I look at Maeve, stretching my mouth in an exaggerated downwards motion, and she watches me from her chair, taking it all in.

Fran looked at me in that share-house dirt garden like I was joking, like I was being a bit mean.

‘I’m serious. We should kiss and you should come home with me,’ I said, holding on to a scrap of hope that he might go against his better judgement, just this once. For me.

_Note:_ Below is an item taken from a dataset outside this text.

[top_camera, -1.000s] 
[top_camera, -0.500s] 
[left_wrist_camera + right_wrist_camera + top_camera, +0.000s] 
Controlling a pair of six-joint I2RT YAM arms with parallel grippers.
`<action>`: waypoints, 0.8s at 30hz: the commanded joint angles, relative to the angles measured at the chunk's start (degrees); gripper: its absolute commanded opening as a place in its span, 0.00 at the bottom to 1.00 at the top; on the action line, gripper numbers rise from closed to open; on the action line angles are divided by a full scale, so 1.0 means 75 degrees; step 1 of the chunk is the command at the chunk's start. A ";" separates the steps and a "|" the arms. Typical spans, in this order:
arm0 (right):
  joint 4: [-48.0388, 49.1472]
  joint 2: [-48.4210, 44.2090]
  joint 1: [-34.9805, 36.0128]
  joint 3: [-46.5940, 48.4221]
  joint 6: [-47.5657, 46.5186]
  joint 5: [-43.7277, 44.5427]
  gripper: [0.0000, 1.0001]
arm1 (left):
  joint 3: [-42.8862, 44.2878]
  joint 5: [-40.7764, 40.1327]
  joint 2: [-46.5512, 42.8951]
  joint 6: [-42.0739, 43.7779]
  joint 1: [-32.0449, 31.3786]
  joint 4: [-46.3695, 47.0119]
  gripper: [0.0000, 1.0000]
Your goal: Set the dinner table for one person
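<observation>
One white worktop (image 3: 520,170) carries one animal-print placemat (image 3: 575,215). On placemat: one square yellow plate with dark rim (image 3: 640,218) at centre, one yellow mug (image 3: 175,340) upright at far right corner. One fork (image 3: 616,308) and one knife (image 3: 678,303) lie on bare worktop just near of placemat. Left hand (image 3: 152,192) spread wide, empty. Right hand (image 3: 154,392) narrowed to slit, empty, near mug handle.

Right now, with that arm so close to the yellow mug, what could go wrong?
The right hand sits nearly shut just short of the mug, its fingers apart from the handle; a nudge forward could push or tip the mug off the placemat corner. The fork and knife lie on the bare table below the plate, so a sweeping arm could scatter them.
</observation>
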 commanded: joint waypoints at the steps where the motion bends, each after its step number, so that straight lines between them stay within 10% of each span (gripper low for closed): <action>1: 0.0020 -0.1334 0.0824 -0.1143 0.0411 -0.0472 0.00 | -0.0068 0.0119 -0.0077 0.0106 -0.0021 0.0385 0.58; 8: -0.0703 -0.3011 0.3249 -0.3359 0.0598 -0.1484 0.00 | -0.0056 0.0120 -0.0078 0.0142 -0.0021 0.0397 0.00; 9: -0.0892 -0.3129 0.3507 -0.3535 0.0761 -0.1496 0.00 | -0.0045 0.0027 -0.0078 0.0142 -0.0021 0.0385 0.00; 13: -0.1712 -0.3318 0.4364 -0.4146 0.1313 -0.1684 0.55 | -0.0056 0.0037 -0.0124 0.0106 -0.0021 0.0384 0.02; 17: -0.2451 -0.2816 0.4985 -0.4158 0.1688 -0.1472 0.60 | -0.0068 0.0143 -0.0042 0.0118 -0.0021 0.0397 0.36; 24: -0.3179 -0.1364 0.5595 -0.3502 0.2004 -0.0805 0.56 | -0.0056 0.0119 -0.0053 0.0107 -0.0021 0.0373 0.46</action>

‘I don’t think that’s a good idea,’ he replied.

‘I want to, I do.’

I clutched tight to the delusion that I was gifting him something, I was opening a door that had been closed, and getting the timing right for once in my life, even as every sign pointed in another direction. Of course, I was a fucking mess who knew nothing.

‘I don’t, though,’ he replied, firm, staring straight into my eyes.

‘Oh.’

‘I don’t want to keep doing this. You haven’t talked to me for a year, you can’t act like I don’t exist and then act like I’m everything you want just because you ran into me on the street,’ he said, with an anger I had never seen in him before.

‘I’m sorry, I –’

‘No, don’t. It doesn’t matter. We aren’t friends, Nora. Friends don’t treat each other like this. I’m sorry I came, and I’m sorry I let this drag on for as long as it did. I can’t do it anymore.’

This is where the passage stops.